Previous frameworks did not track alternative modifications, leaving practitioners without a set of modification options, even though multiple modifications may have addressed the same need. For example, to meet the need for a reusable PPE Portrait several modifications arose: non-laminated photo, laminated photo attached with magnets or lanyard, and portrait pins. The systematic consideration and tracking of all potential modification types may help clinicians and administrators identify which adaption will best fit their needs and other stakeholders’ preferences.
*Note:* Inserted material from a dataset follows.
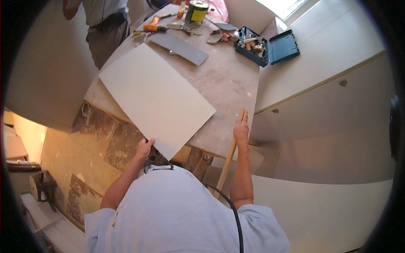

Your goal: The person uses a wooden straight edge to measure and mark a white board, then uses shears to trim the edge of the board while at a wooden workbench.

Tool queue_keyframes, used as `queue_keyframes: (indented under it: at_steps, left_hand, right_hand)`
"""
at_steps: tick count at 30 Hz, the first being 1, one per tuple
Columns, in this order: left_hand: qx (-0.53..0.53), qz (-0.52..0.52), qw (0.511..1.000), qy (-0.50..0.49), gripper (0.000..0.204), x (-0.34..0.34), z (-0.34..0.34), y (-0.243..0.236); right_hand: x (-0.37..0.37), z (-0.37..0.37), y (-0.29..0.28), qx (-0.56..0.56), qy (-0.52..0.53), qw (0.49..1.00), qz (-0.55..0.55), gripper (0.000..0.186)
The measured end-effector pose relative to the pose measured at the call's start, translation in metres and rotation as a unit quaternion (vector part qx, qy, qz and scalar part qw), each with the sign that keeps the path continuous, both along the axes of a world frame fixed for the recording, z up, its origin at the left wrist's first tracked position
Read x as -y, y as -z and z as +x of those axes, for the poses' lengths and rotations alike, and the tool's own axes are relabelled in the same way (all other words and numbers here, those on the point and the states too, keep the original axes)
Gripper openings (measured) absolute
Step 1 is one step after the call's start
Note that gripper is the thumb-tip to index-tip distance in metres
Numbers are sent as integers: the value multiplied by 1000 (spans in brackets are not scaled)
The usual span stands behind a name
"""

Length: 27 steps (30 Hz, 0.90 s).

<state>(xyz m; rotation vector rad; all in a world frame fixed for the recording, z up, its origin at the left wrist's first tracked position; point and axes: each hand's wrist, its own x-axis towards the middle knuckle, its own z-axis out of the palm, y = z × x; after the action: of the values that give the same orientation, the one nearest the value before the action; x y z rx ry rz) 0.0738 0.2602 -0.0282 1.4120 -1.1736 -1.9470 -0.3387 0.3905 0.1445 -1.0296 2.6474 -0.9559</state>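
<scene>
A white rectangular panel [158,95] lies at an angle on the worktable [230,84], its near corner reaching past the table edge toward my body. My left hand [145,147] is closed at the panel's near left edge, with the thumb against it and the other fingers mostly hidden. Just beside that hand is a dark object [157,158], partly covered and hard to make out. Over the table's right edge, my right hand [241,131] grips a long thin wooden strip [228,162]. The strip's tip pokes out by the fingers, and its lower end runs down beside my shirt.
A grey flat plate [179,47] lies beyond the panel. Farther back are an orange-handled tool [154,28], a paint can [197,11] and an opened dark green toolbox [253,46]. Another person [107,25] stands at the far left. Large pale boards [320,126] line the right side.
</scene>
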Motion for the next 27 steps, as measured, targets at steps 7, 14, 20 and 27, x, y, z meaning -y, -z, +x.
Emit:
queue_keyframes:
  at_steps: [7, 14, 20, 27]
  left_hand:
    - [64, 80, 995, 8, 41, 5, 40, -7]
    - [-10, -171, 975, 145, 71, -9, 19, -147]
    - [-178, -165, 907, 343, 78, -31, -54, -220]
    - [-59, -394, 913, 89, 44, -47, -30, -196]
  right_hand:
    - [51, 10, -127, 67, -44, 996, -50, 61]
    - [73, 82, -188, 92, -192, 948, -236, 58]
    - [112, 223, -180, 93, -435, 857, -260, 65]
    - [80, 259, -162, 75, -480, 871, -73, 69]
While tracking adaptations using the FRAME, we noticed that every adaptation had unintended consequences. This crucial component was absent from the original FRAME. For example, smaller and laminated (versus non-reusable sticker) portraits reduced material costs. This unintended effect could improve sustainability, but the increased labor upfront (i.e. cut and round portrait edges) could serve as a barrier to adoption and widespread dissemination. In addition, the development of laminated, reusable portraits had the unintended consequences of creating meaningful mementos of COVID-19 for healthcare staff members. This addition of unintended consequences to the FRAME helped tie this implementation framework to overall aspects of implementation feasibility and downstream sustainability. Our three additions to the FRAME were tracked side-by-side to assess the relationship between need, goal, and unintended consequences of each adaptation (Table 1).